- Born: 1765
- Died: 1837 (aged 71–72)
- Occupation: Banker

= Robert Raikes (1765–1837) =

British banker and builder of a notable mausoleum

Robert Raikes Esq. (1765 - 1837), was an English banker, originally from London, that later established a bank in Kingston upon Hull. After 1805 he lived at Welton House in Welton, East Riding of Yorkshire, where in 1818 he had built a family mausoleum in park land to the north. He was the son of William Raikes, who had built a mausoleum in the Churchyard of St Mary, Woodford, London.

==Biography==
Robert Raikes was the second son of merchant William Raikes (1737-1800) and banker's daughter Martha Pelly (d. 1797).

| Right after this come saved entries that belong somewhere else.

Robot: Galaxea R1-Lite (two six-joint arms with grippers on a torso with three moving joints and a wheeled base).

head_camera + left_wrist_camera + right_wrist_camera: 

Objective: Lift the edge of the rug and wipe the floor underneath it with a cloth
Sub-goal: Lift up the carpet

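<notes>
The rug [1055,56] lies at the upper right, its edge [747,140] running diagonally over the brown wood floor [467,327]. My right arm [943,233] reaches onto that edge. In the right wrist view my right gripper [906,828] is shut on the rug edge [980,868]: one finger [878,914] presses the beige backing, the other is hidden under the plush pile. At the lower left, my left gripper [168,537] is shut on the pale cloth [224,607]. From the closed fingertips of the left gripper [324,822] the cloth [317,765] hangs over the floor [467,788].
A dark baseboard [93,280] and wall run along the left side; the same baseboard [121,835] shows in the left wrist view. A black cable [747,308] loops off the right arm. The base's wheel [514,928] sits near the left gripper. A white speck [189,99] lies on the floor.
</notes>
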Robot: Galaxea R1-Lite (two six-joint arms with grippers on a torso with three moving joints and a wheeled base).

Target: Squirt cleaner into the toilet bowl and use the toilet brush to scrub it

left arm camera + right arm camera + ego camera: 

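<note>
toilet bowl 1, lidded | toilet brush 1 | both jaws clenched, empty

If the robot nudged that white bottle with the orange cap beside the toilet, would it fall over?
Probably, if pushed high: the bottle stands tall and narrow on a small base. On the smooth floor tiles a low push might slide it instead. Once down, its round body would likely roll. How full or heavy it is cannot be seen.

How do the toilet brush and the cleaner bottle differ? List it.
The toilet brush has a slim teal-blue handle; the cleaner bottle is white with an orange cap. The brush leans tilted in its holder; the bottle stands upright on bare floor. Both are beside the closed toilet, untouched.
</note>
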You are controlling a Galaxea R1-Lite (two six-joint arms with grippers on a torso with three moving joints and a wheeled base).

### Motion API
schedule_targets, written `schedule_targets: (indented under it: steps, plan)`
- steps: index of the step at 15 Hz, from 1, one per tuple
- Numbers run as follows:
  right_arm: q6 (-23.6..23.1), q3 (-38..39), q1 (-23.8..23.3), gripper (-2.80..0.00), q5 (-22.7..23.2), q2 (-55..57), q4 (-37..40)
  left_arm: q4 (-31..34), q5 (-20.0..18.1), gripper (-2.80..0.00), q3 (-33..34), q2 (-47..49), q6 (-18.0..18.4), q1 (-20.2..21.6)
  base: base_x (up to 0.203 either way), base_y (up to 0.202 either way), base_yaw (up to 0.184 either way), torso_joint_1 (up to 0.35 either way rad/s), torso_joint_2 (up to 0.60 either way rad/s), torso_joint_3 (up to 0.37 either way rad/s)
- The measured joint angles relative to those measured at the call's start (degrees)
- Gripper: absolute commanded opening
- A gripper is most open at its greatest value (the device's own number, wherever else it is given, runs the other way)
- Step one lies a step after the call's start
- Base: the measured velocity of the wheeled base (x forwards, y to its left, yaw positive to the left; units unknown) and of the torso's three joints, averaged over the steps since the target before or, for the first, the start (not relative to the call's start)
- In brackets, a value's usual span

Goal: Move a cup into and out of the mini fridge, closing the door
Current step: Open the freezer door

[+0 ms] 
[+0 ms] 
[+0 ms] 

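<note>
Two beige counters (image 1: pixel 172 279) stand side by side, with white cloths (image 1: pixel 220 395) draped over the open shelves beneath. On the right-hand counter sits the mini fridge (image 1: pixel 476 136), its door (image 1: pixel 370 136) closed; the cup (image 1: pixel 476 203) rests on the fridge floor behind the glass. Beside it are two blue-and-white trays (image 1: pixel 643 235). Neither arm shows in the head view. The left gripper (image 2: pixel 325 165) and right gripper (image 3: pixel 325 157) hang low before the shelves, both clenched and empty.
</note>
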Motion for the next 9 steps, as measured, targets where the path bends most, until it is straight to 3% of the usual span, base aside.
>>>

In 1789 he married Anne Williamson daughter of William Wilkinson of Welton House. They lived in Essex until 1805 after which moving to Welton House, Welton, East Riding of Yorkshire. In Yorkshire William established a bank in Kingston upon Hull.

Robert Raikes built a beautiful Georgian mausoleum, Raikes Mausoleum for himself and his family in 1818; his father had also constructed a mausoleum in London.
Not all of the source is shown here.